With Truss out of the way, I believe Sunak or Johnson can defeat Keir Starmer. Given that Starmer is now the front runner in the opinion polls, he will enjoy unprecedented scrutiny of his policies and their cost. People aren't stupid, I believe that in time they will take the view it doesn't add up. We face a year of unprecedented economic hardship, and electorates tend to shift to the right when the country is in financial trouble.
As we saw most notably in 1979, when Margaret Thatcher was swept to power on the back of working-class votes.
I see this choice now of Johnson or Sunak is a win-win. And there are arguments for both sides.
And neither candidate is perfect. Boris seems to struggle with the due diligence of daily government, but Rishi Sunak's got more baggage than Kim Kardashian on holiday – the green card, the billionaire wife, the non-Dom debacle.
So who to choose? Boris or Rishi? I have the perfect solution. We go for both. This party is split down the middle, between Boris and Rishi supporters, ideologically, politically, emotionally and mathematically.

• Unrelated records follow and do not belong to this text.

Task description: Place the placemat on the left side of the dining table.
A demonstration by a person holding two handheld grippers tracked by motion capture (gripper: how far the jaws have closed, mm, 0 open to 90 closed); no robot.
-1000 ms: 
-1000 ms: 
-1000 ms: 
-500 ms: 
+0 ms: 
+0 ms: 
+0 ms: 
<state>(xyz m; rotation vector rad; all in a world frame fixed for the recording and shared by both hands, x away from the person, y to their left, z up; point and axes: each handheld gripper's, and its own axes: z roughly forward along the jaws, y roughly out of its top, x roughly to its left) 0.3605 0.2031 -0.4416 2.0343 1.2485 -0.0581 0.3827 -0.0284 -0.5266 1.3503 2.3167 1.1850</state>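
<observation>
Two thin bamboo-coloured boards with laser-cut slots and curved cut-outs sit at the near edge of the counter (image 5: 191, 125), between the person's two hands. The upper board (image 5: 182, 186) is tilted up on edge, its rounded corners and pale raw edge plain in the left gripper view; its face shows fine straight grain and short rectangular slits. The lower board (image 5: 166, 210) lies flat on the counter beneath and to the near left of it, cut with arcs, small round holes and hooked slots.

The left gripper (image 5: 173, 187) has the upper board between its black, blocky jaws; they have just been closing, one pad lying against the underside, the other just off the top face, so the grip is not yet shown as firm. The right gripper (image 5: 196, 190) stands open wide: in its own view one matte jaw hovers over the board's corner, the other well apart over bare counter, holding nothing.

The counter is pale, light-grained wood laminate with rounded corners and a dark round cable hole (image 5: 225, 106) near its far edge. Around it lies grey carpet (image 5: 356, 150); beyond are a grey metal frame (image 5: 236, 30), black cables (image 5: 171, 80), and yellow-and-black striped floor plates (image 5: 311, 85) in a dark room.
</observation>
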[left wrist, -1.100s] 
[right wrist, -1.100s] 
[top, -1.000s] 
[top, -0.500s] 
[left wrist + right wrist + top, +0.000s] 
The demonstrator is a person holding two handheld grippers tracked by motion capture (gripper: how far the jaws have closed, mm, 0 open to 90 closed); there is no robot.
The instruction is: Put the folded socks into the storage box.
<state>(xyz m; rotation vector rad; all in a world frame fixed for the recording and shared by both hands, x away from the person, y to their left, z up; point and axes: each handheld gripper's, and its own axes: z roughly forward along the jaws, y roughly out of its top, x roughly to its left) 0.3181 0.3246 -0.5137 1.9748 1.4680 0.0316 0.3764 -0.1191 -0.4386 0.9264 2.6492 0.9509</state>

Therefore the two men must act in a national interest and come together, with Boris Johnson as prime minister, an election winning machine with more charisma in his little finger than Keir Starmer has in his whole body, and Rishi Sunak as deputy PM and chancellor, with the intellectual chops, to tackle inflation, get borrowing down and set Britain on a path to recovery.
It's not Boris OR Rishi, it's Boris AND Rishi, the dream team that can fix the economy, unite the party and win the next general election. We're looking at a double comeback, which is a double win for the country. So bring it on, at the double.